• [The task]
Write out every record in full, exactly as written, please.

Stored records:
---

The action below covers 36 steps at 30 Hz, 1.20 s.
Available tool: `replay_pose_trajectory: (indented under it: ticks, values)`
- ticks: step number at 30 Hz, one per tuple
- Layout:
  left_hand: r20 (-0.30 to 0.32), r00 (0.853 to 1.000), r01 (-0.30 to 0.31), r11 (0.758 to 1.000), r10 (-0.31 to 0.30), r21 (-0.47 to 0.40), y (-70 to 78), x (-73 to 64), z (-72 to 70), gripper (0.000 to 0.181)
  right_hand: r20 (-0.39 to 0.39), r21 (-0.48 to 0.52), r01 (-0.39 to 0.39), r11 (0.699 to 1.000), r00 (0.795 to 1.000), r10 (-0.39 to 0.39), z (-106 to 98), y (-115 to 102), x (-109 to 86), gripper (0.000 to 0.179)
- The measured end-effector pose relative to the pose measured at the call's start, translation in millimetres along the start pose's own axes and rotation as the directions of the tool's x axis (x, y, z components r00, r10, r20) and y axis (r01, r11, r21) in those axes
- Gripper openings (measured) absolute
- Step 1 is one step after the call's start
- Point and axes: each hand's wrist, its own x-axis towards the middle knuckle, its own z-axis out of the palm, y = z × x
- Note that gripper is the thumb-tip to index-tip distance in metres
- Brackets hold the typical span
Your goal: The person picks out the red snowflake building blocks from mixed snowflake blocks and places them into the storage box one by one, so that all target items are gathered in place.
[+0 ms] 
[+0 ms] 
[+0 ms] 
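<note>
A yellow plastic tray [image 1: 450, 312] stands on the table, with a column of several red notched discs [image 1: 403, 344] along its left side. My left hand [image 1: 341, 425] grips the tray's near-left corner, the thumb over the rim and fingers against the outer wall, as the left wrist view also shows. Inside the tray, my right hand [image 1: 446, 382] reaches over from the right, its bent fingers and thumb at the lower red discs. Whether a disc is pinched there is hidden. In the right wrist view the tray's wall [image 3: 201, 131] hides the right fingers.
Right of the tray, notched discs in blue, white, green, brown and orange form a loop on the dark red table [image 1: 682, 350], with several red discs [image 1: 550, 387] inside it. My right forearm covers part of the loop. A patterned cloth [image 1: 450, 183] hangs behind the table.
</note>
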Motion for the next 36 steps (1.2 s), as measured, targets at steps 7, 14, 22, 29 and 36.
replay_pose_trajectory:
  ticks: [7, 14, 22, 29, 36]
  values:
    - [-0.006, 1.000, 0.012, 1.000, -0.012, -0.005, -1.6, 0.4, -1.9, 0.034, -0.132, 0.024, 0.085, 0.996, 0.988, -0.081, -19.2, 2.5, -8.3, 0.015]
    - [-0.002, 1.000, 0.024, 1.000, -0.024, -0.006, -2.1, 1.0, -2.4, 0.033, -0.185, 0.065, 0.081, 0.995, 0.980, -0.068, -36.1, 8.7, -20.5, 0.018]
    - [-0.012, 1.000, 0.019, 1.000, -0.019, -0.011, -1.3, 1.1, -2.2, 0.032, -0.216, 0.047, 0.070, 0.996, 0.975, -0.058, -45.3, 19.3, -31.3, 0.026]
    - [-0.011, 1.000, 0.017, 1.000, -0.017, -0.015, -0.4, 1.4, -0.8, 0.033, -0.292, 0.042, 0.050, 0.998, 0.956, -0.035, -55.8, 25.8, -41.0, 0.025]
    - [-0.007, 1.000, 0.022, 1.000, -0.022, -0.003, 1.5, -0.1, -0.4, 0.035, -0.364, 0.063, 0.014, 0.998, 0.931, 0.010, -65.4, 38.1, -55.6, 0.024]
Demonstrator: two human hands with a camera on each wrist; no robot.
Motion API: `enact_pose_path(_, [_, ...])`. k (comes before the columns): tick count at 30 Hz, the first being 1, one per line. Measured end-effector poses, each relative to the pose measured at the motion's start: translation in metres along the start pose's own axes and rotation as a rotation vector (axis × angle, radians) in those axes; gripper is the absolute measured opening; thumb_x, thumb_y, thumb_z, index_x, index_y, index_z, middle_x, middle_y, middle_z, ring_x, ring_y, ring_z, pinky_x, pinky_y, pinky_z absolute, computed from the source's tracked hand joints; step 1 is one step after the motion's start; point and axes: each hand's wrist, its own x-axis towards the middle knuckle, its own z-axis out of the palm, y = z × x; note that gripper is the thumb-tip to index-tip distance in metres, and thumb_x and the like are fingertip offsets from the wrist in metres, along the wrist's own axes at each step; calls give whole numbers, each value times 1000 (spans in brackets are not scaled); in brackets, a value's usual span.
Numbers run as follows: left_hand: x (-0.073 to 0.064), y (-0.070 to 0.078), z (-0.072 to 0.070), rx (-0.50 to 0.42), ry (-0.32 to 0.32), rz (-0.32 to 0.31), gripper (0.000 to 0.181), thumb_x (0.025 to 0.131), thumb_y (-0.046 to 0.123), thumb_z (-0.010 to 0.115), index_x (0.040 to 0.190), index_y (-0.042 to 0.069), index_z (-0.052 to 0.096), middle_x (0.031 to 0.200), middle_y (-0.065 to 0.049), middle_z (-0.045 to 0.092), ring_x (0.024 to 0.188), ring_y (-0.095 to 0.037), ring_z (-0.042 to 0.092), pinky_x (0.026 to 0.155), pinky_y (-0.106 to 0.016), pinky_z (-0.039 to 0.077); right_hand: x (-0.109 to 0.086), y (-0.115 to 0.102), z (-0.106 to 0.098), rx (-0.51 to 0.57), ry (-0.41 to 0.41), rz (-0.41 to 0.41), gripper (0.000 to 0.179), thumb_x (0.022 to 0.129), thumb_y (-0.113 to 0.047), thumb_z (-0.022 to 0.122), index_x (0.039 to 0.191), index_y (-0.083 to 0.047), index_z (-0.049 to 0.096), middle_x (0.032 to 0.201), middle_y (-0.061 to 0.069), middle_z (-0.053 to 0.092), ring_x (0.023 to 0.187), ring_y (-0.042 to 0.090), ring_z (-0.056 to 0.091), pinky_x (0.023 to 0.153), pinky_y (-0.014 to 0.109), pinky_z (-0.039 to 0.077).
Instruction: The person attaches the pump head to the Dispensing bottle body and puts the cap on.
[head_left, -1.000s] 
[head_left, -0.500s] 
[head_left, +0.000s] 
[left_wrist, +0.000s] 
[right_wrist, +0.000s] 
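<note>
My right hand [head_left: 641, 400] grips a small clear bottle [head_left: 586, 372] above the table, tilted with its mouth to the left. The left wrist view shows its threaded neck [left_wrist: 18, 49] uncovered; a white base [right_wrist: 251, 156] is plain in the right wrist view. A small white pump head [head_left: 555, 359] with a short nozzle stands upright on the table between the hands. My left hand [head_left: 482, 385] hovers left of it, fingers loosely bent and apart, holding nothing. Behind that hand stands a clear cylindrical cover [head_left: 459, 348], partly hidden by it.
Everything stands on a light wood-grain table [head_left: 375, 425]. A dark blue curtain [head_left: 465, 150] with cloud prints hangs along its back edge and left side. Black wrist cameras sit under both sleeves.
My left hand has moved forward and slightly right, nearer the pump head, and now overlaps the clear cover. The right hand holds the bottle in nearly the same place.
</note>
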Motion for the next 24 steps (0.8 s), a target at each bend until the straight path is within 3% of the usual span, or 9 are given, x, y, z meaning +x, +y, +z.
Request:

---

• [Task response]
The action below covers 36 steps at 30 Hz, 1.20 s.
Available tool: `replay_pose_trajectory: (indented under it: ticks, values)`
- ticks: step number at 30 Hz, one per tuple
- Layout:
  left_hand: r20 (-0.30 to 0.32), r00 (0.853 to 1.000), r01 (-0.30 to 0.31), r11 (0.758 to 1.000), r10 (-0.31 to 0.30), r21 (-0.47 to 0.40), y (-70 to 78), x (-73 to 64), z (-72 to 70), gripper (0.000 to 0.181)
  right_hand: r20 (-0.39 to 0.39), r21 (-0.48 to 0.52), r01 (-0.39 to 0.39), r11 (0.699 to 1.000), r00 (0.795 to 1.000), r10 (-0.39 to 0.39), z (-106 to 98), y (-115 to 102), x (-109 to 86), gripper (0.000 to 0.179)
- The measured end-effector pose relative to the pose measured at the call's start, translation in millimetres along the start pose's own axes and rotation as the directions of the tool's x axis (x, y, z components r00, r10, r20) and y axis (r01, r11, r21) in those axes
- Gripper openings (measured) absolute
- Step 1 is one step after the call's start
- Point and axes: each hand's wrist, its own x-axis towards the middle knuckle, its own z-axis out of the palm, y = z × x
- Note that gripper is the thumb-tip to index-tip distance in metres
- Brackets hold the typical span
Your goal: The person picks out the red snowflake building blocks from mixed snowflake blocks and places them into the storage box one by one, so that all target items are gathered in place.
[+0 ms] 
[+0 ms] 
[+0 ms] 
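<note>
A yellow plastic tray [image 1: 450, 312] stands on the table, with a column of several red notched discs [image 1: 403, 344] along its left side. My left hand [image 1: 341, 425] grips the tray's near-left corner, the thumb over the rim and fingers against the outer wall, as the left wrist view also shows. Inside the tray, my right hand [image 1: 446, 382] reaches over from the right, its bent fingers and thumb at the lower red discs. Whether a disc is pinched there is hidden. In the right wrist view the tray's wall [image 3: 201, 131] hides the right fingers.
Right of the tray, notched discs in blue, white, green, brown and orange form a loop on the dark red table [image 1: 682, 350], with several red discs [image 1: 550, 387] inside it. My right forearm covers part of the loop. A patterned cloth [image 1: 450, 183] hangs behind the table.
</note>
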Motion for the next 36 steps (1.2 s), as measured, targets at steps 7, 14, 22, 29 and 36.
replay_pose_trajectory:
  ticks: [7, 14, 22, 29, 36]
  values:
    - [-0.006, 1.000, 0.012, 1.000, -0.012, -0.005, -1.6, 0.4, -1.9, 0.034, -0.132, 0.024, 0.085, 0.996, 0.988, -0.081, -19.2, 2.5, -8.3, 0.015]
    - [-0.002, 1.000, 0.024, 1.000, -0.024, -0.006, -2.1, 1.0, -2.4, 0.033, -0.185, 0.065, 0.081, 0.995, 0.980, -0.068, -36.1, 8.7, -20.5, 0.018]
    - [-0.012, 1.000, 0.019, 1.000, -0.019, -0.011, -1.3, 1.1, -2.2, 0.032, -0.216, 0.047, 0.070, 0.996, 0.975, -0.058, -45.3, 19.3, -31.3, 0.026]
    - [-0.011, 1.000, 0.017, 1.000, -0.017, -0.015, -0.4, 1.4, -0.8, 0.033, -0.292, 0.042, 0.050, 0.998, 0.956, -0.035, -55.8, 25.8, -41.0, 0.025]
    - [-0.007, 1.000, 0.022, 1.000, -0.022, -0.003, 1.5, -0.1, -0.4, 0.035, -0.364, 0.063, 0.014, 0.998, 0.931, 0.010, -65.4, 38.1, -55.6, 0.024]
Demonstrator: two human hands with a camera on each wrist; no robot.
Motion API: `enact_pose_path(_, [_, ...])`. k (comes before the columns): tick count at 30 Hz, the first being 1, one per line. Measured end-effector poses, each relative to the pose measured at the motion's start: translation in metres along the start pose's own axes and rotation as a rotation vector (axis × angle, radians) in those axes; gripper is the absolute measured opening; thumb_x, thumb_y, thumb_z, index_x, index_y, index_z, middle_x, middle_y, middle_z, ring_x, ring_y, ring_z, pinky_x, pinky_y, pinky_z absolute, computed from the source's tracked hand joints; step 1 is one step after the motion's start; point and axes: each hand's wrist, its own x-axis towards the middle knuckle, its own z-axis out of the palm, y = z × x; note that gripper is the thumb-tip to index-tip distance in metres, and thumb_x and the like are fingertip offsets from the wrist in metres, along the wrist's own axes at each step; calls give whole numbers, each value times 1000 (spans in brackets are not scaled); in brackets, a value's usual span.
Numbers run as follows: left_hand: x (-0.073 to 0.064), y (-0.070 to 0.078), z (-0.072 to 0.070), rx (-0.50 to 0.42), ry (-0.32 to 0.32), rz (-0.32 to 0.31), gripper (0.000 to 0.181), thumb_x (0.025 to 0.131), thumb_y (-0.046 to 0.123), thumb_z (-0.010 to 0.115), index_x (0.040 to 0.190), index_y (-0.042 to 0.069), index_z (-0.052 to 0.096), middle_x (0.031 to 0.200), middle_y (-0.065 to 0.049), middle_z (-0.045 to 0.092), ring_x (0.024 to 0.188), ring_y (-0.095 to 0.037), ring_z (-0.042 to 0.092), pinky_x (0.026 to 0.155), pinky_y (-0.106 to 0.016), pinky_z (-0.039 to 0.077); right_hand: x (-0.109 to 0.086), y (-0.115 to 0.102), z (-0.106 to 0.098), rx (-0.51 to 0.57), ry (-0.41 to 0.41), rz (-0.41 to 0.41), gripper (0.000 to 0.179), thumb_x (0.022 to 0.129), thumb_y (-0.113 to 0.047), thumb_z (-0.022 to 0.122), index_x (0.039 to 0.191), index_y (-0.083 to 0.047), index_z (-0.049 to 0.096), middle_x (0.032 to 0.201), middle_y (-0.061 to 0.069), middle_z (-0.053 to 0.092), ring_x (0.023 to 0.187), ring_y (-0.042 to 0.090), ring_z (-0.056 to 0.091), pinky_x (0.023 to 0.153), pinky_y (-0.014 to 0.109), pinky_z (-0.039 to 0.077).
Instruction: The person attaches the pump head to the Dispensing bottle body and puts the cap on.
[head_left, -1.000s] 
[head_left, -0.500s] 
[head_left, +0.000s] 
[left_wrist, +0.000s] 
[right_wrist, +0.000s] 
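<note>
My right hand [head_left: 641, 400] grips a small clear bottle [head_left: 586, 372] above the table, tilted with its mouth to the left. The left wrist view shows its threaded neck [left_wrist: 18, 49] uncovered; a white base [right_wrist: 251, 156] is plain in the right wrist view. A small white pump head [head_left: 555, 359] with a short nozzle stands upright on the table between the hands. My left hand [head_left: 482, 385] hovers left of it, fingers loosely bent and apart, holding nothing. Behind that hand stands a clear cylindrical cover [head_left: 459, 348], partly hidden by it.
Everything stands on a light wood-grain table [head_left: 375, 425]. A dark blue curtain [head_left: 465, 150] with cloud prints hangs along its back edge and left side. Black wrist cameras sit under both sleeves.
My left hand has moved forward and slightly right, nearer the pump head, and now overlaps the clear cover. The right hand holds the bottle in nearly the same place.
</note>
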Motion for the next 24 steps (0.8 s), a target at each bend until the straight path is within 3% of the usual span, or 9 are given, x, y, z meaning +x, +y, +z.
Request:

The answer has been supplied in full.